(Raw data):

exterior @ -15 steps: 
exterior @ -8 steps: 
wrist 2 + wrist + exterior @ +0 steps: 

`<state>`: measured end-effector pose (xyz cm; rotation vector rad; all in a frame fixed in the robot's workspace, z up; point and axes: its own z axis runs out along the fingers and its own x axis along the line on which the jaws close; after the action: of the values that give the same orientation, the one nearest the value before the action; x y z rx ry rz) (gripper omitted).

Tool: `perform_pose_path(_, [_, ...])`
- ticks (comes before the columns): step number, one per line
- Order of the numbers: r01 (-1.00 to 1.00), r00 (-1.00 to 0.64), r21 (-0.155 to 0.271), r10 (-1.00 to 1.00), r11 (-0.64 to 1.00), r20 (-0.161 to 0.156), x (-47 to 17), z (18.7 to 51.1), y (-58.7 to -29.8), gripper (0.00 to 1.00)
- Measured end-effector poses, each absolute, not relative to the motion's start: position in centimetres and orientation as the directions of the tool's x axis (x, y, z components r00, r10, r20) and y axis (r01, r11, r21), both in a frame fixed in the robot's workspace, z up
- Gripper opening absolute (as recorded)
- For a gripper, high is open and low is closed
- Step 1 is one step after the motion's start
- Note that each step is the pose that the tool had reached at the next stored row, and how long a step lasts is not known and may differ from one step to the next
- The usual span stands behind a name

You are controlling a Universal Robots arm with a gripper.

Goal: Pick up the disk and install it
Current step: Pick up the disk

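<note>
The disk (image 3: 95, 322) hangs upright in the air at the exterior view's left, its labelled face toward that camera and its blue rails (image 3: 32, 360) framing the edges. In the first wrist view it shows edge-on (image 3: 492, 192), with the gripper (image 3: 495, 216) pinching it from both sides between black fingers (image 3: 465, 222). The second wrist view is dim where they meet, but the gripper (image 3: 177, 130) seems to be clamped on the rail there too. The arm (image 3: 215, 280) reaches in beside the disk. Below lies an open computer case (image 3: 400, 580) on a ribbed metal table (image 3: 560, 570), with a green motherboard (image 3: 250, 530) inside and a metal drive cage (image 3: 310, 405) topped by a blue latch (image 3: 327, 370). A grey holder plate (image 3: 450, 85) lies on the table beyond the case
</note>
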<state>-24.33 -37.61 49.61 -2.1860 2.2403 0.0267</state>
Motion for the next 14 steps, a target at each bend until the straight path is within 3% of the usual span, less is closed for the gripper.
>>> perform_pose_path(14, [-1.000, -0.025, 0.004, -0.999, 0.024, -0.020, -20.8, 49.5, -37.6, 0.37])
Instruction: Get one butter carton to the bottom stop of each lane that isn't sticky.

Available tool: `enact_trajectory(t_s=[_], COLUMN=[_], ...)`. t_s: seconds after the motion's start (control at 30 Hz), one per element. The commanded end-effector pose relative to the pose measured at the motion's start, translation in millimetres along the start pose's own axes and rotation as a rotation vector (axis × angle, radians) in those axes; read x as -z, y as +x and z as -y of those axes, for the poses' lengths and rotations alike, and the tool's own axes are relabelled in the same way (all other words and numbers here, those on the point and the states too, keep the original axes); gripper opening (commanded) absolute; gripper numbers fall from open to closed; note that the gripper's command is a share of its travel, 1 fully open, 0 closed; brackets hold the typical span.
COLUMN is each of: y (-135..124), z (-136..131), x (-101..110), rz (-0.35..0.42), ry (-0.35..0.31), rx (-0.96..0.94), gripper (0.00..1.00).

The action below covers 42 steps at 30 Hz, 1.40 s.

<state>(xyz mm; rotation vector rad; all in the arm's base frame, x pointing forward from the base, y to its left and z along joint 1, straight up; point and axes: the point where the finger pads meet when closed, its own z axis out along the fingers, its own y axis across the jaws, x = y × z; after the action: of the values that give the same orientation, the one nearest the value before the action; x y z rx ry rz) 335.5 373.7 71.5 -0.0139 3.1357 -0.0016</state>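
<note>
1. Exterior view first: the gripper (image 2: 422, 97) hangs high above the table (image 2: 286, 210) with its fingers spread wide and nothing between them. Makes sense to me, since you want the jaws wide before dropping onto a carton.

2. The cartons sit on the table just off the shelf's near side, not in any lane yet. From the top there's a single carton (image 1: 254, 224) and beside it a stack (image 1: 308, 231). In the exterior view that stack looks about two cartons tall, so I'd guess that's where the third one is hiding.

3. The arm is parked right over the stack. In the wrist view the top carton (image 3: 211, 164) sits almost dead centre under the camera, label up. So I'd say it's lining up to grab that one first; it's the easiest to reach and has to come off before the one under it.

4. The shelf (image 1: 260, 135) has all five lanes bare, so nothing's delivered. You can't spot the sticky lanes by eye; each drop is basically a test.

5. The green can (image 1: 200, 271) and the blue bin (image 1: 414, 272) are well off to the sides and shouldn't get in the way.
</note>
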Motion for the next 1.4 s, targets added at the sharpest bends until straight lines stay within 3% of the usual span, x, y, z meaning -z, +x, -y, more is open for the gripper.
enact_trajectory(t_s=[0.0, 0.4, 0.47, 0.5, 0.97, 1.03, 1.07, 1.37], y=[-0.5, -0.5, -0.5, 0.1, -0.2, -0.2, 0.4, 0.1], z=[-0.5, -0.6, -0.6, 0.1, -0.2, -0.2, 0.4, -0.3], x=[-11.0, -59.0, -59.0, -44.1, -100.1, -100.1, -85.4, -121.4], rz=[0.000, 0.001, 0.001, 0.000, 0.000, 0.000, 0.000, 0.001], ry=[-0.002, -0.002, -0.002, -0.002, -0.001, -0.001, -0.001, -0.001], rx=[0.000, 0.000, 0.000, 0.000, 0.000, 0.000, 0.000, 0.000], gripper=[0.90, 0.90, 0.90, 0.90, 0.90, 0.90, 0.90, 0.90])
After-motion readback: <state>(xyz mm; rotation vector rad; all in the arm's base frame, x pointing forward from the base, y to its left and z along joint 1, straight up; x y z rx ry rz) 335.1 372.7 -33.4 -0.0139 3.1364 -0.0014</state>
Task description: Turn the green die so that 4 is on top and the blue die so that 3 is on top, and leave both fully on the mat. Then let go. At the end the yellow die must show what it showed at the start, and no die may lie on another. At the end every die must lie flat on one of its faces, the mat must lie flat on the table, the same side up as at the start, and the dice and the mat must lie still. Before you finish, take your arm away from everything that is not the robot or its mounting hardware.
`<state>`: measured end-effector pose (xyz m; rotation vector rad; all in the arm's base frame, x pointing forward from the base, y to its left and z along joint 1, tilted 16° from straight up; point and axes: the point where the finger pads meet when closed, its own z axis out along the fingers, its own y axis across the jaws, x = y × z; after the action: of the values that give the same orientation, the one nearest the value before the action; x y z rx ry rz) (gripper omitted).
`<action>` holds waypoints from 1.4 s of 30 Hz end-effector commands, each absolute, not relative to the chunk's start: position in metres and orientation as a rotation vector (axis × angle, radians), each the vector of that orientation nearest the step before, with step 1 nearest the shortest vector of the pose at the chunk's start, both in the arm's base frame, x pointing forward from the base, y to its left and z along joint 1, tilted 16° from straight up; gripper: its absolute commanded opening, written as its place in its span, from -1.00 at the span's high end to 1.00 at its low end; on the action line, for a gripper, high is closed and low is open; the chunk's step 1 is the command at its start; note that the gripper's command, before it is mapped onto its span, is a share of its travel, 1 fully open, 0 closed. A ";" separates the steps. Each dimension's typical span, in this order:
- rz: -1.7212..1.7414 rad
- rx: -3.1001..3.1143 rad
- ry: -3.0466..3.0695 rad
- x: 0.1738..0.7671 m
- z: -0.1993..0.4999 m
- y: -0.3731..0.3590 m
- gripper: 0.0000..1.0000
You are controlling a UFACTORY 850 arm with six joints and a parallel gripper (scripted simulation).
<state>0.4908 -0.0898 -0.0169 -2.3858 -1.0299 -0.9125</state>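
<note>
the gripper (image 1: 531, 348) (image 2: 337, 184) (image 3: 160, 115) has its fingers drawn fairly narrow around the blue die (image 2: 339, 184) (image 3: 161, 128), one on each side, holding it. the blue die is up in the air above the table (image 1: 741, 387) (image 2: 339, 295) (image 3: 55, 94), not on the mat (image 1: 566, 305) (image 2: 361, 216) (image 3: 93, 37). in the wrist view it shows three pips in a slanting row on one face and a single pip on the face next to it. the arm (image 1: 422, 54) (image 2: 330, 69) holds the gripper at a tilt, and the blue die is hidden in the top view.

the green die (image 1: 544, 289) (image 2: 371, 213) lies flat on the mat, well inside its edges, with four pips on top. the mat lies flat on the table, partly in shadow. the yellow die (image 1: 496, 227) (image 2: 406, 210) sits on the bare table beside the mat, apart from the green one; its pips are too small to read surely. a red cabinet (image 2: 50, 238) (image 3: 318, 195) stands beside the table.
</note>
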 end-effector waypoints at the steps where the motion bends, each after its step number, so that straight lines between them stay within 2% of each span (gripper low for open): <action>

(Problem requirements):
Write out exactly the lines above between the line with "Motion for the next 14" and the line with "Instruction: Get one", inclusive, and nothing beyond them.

(Solution to the exercise):
Motion for the next 14 steps, a target at each bend until the straight path is within 3% of the usual span, less is closed for the gripper.
>>> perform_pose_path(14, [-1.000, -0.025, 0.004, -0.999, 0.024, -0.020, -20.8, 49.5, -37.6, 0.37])
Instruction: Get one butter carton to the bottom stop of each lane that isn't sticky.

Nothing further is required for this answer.